§ **Exercise goal**
Could you filter the data below down to the lines that hold the word "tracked"?

§ **Supplied data**

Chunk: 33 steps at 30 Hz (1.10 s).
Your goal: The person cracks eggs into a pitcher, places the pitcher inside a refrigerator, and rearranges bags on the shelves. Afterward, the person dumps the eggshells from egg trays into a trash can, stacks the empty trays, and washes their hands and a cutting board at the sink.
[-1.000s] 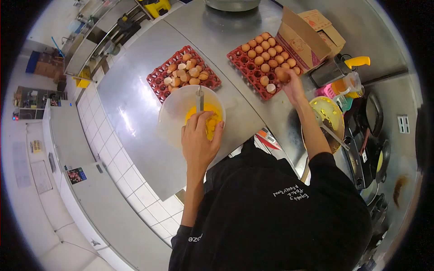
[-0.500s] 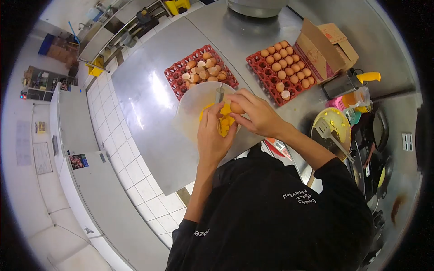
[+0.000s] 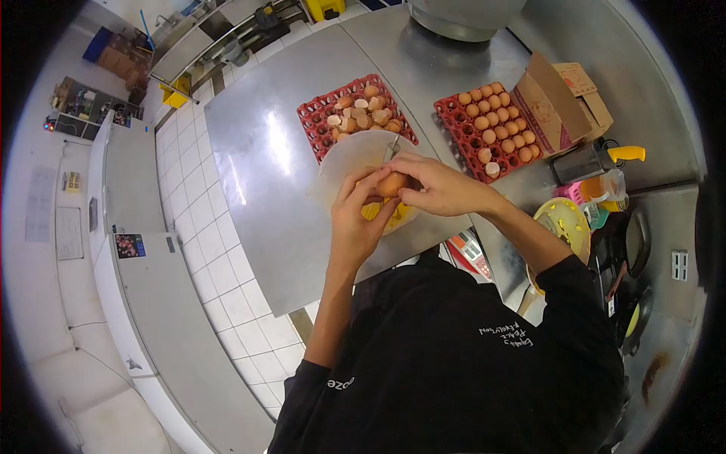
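Over the translucent bowl, a brown egg is held between the fingertips of both hands. My left hand grips it from the left, and my right hand closes on it from the right. Yellow egg yolk shows inside the bowl below them. A metal utensil leans up out of the bowl beside my right fingers; its lower part is hidden. Behind the bowl stands a red egg tray heaped with broken eggshells.
To the right, another red tray carries several whole eggs and some open shells. A cardboard box adjoins it. Nearer are a yellow-handled appliance and a yellow-stained bowl. A large metal pot stands at the back.
My left fingers have risen from low over the bowl onto the egg, which only my right hand held before. The whole scene has shifted slightly right with the camera.
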Available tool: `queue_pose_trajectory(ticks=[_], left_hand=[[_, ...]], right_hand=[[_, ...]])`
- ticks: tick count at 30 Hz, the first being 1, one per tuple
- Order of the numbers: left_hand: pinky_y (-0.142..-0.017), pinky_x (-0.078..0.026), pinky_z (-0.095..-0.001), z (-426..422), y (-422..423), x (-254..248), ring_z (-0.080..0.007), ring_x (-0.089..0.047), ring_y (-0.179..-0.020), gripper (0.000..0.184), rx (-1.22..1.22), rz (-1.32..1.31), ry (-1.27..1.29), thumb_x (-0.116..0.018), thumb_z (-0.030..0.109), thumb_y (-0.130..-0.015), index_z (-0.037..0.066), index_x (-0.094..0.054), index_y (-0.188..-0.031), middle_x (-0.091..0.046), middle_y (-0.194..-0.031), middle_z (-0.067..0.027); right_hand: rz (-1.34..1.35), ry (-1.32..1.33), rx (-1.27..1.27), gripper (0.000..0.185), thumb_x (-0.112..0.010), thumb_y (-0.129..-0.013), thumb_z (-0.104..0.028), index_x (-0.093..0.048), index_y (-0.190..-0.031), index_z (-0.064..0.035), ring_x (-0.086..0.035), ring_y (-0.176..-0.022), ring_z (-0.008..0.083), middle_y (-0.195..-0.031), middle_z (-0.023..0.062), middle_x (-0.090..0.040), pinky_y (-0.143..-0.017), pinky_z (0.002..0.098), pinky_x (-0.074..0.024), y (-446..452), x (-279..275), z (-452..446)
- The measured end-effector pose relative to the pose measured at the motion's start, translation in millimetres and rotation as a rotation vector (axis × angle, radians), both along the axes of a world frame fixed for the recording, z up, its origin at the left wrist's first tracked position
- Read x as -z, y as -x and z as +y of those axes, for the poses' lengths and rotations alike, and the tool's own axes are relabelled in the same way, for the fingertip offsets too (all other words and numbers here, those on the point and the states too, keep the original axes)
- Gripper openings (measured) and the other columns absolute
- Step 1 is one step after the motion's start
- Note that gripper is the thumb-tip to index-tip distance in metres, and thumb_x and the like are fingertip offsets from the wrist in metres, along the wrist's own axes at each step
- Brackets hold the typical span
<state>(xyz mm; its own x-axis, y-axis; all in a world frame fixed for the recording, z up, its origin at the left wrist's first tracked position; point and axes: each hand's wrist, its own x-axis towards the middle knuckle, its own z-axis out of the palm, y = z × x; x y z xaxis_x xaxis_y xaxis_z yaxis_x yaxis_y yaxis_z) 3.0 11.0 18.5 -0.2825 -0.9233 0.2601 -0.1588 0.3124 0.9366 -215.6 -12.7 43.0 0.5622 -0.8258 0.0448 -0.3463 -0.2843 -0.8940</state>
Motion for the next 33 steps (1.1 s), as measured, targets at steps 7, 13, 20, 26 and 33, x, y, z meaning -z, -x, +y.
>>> queue_pose_trajectory(ticks=[7, 13, 20, 26, 33], left_hand=[[-0.091, -0.067, -0.0343, -1.4, -2.3, 6.9, -0.0229, -0.079, -0.102, 0.049, -0.03, -0.086, -0.002, -0.081, -0.01, -0.089, -0.001, -0.07, -0.136, -0.068, -0.134, -0.0141], [-0.09, -0.068, -0.0346, -1.7, -0.1, 6.3, -0.0235, -0.08, -0.1, 0.046, -0.06, -0.119, 0.03, -0.083, -0.006, -0.089, -0.002, -0.071, -0.132, -0.071, -0.129, -0.0147], [-0.091, -0.064, -0.0384, -3.8, -19.2, -4.9, -0.0264, -0.077, -0.109, 0.044, -0.156, -0.521, 0.325, -0.083, -0.004, -0.086, 0.003, -0.074, -0.129, -0.072, -0.127, -0.0116], [-0.09, -0.061, -0.0389, 2.4, -9.3, -14.2, -0.025, -0.076, -0.112, 0.033, -0.183, -0.363, 0.096, -0.083, 0.006, -0.093, 0.004, -0.071, -0.124, -0.072, -0.132, -0.0106], [-0.097, -0.057, -0.0392, -0.4, 15.9, -13.7, -0.0278, -0.07, -0.124, 0.046, -0.066, -0.097, -0.007, -0.081, 0.019, -0.1, 0.001, -0.063, -0.139, -0.069, -0.136, -0.0168]], right_hand=[[0.085, 0.131, -0.01, 0.035, -0.053, -0.104, -0.018, -0.057, -0.129, 0.0058, -0.062, -0.112, 0.0433, -0.118, 0.025, -0.061, -0.102, 0.0491, -0.0484, -7.3, 17.2, -3.0], [0.096, 0.132, -0.098, 0.04, -0.052, -0.104, -0.016, -0.054, -0.136, 0.0069, -0.06, -0.118, 0.0434, -0.123, 0.026, -0.059, -0.104, 0.0487, -0.0481, -0.9, 18.2, -7.1], [0.466, 0.651, 0.024, 0.052, -0.057, -0.1, -0.005, -0.055, -0.152, -0.0005, -0.06, -0.126, 0.0379, -0.141, 0.017, -0.061, -0.112, 0.0484, -0.0492, 1.0, 2.9, -4.3], [0.269, 0.557, 0.165, 0.057, -0.067, -0.097, -0.006, -0.058, -0.153, -0.0083, -0.061, -0.131, 0.0382, -0.144, 0.0128, -0.064, -0.113, 0.0482, -0.05, -2.0, 12.3, 3.9], [-0.373, -0.087, 0.248, 0.05, -0.076, -0.098, -0.008, -0.062, -0.146, -0.0061, -0.068, -0.126, 0.0274, -0.14, 0.0107, -0.067, -0.11, 0.0413, -0.0551, 25.2, 10.8, 21.9]])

§ **Output below**
- The measured end-effector pose relative to the pose measured at the motion's start, translation in millimetres and rotation as a rotation vector (axis × angle, radians), both along the axes of a world frame fixed for the recording, z up, its origin at the left wrist's first tracked position
<state>(xyz mm; its own x-axis, y-axis; all in a world frame fixed for the recording, z up, its origin at the left wrist's first tracked position; point and axes: each hand's wrist, its own x-axis towards the middle knuckle, its own z-axis out of the palm, y = z × x; x y z xaxis_x xaxis_y xaxis_z yaxis_x yaxis_y yaxis_z) 3.0 11.0 18.5 -0.2825 -0.9233 0.2601 -0.1588 0.3124 0.9366 -215.6 -12.7 43.0 0.5622 -0.8258 0.0448 -0.3463 -0.2843 -0.8940</state>

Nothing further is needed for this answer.